From the entries below, output the line with "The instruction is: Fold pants" and each following line up to and including the line with "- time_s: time", exactly as written.

Entries taken from a collection:
_ _ _

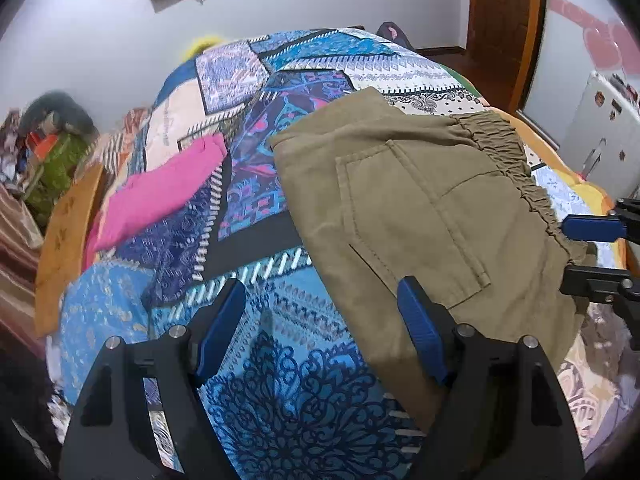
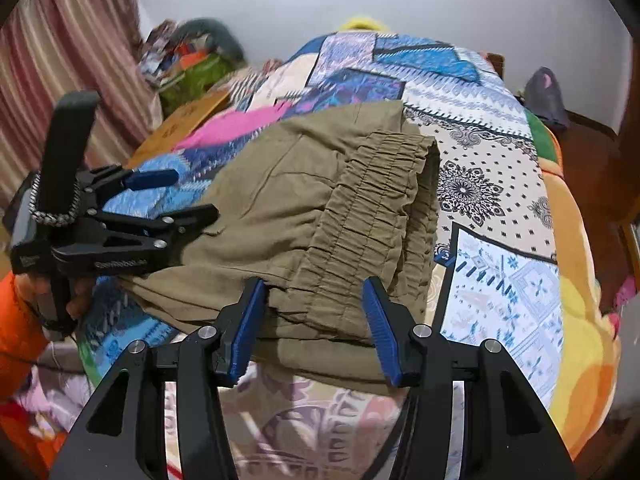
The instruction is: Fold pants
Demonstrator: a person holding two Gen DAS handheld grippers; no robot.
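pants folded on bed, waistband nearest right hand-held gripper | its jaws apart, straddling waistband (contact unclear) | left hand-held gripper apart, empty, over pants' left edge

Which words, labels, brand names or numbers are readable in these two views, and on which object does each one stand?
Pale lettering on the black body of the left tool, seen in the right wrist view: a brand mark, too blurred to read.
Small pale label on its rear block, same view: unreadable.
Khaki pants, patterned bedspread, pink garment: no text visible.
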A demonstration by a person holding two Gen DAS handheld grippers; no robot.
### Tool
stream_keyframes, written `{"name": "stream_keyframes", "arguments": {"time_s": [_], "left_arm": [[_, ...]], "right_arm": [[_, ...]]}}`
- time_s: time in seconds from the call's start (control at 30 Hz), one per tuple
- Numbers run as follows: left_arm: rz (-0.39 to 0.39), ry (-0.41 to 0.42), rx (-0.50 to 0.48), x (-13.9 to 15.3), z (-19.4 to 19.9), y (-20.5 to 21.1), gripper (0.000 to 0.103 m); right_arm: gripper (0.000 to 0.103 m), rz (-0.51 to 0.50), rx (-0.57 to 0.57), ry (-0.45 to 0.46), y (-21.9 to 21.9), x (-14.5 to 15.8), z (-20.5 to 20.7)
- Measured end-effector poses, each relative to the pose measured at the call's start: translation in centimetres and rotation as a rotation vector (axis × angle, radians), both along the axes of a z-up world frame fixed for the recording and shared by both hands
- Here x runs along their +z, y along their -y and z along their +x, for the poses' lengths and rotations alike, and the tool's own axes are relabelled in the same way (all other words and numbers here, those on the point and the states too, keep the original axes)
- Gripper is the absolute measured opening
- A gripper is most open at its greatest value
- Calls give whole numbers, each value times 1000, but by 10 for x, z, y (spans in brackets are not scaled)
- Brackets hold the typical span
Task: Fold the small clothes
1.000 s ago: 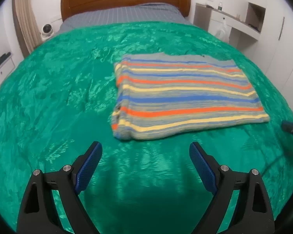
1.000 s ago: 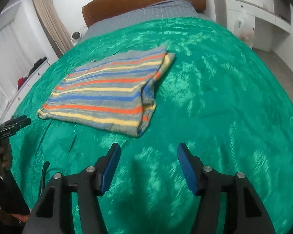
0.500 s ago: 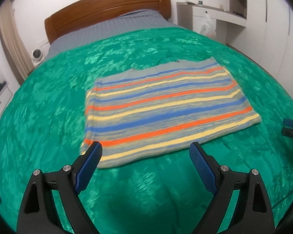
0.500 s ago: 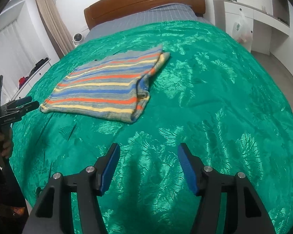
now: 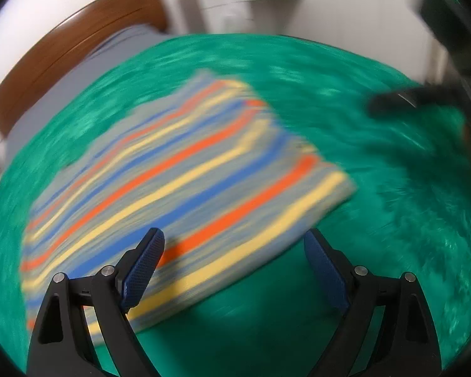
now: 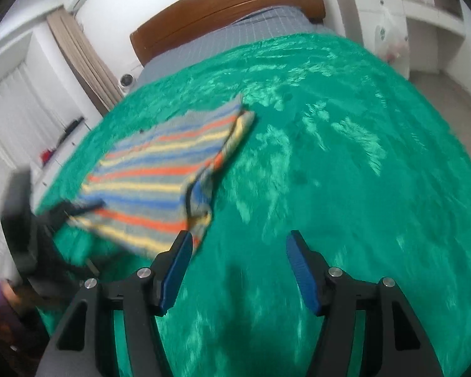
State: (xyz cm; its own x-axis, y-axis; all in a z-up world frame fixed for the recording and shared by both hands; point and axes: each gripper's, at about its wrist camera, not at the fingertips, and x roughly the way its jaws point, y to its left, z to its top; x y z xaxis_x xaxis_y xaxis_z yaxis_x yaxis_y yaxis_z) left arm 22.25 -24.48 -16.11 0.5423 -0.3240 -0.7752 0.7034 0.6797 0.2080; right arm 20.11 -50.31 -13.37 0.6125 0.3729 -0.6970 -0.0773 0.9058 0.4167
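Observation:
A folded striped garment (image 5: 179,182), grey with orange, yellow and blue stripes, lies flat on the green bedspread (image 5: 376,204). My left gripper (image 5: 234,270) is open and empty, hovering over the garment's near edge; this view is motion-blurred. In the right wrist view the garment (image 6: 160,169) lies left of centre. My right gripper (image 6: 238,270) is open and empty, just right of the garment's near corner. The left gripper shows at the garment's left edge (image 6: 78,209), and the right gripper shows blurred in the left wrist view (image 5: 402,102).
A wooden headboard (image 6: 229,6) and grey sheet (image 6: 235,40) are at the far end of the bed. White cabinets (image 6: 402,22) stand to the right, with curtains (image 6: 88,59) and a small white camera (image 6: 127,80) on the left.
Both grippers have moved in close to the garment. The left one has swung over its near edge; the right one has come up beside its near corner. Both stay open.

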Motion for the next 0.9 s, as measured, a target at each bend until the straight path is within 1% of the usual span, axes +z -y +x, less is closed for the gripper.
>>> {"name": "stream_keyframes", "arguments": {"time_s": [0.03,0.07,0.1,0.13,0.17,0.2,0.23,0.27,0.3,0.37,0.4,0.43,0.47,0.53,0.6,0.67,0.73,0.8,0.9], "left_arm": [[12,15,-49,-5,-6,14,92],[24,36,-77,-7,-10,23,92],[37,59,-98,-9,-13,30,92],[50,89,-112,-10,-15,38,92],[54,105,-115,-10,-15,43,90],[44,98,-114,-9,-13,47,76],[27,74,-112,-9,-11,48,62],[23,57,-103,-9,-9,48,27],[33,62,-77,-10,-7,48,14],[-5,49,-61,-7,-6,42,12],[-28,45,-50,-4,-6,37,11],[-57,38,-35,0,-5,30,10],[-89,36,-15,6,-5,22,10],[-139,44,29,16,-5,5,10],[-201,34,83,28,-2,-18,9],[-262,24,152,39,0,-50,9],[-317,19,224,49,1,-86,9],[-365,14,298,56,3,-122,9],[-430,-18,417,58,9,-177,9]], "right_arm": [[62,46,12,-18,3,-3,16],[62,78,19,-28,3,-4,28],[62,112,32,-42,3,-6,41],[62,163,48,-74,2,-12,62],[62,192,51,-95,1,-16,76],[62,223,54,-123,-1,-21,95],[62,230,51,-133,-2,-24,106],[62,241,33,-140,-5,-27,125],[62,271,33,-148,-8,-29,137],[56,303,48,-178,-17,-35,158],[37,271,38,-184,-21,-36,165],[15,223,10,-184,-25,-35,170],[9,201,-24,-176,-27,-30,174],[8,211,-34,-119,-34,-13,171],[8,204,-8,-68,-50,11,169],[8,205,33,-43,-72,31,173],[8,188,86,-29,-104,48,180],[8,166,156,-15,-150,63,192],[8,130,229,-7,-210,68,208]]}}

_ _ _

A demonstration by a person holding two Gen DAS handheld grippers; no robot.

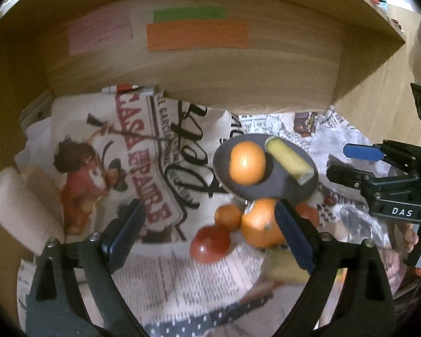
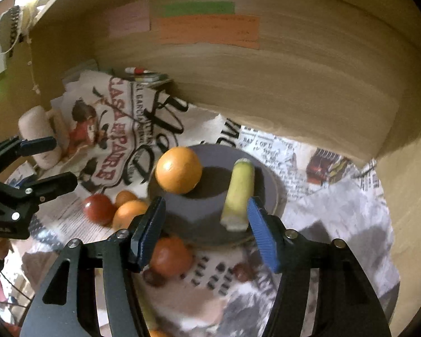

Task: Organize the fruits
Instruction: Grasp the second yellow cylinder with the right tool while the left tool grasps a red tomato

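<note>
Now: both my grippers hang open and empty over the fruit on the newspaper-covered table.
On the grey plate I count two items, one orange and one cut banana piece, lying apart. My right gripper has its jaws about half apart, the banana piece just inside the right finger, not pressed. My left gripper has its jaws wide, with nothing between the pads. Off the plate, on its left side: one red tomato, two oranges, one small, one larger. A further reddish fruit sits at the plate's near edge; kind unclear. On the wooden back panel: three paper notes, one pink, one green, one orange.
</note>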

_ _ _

▶ _Output below_:
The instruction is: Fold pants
Demonstrator: a person holding two Gen DAS handheld grippers; no robot.
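pants folded on bed, waistband nearest right hand-held gripper | its jaws apart, straddling waistband (contact unclear) | left hand-held gripper apart, empty, over pants' left edge

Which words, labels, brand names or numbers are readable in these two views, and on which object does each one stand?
Pale lettering on the black body of the left tool, seen in the right wrist view: a brand mark, too blurred to read.
Small pale label on its rear block, same view: unreadable.
Khaki pants, patterned bedspread, pink garment: no text visible.
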A demonstration by a person holding two Gen DAS handheld grippers; no robot.
### Tool
stream_keyframes, written `{"name": "stream_keyframes", "arguments": {"time_s": [_], "left_arm": [[_, ...]], "right_arm": [[_, ...]]}}`
- time_s: time in seconds from the call's start (control at 30 Hz), one per tuple

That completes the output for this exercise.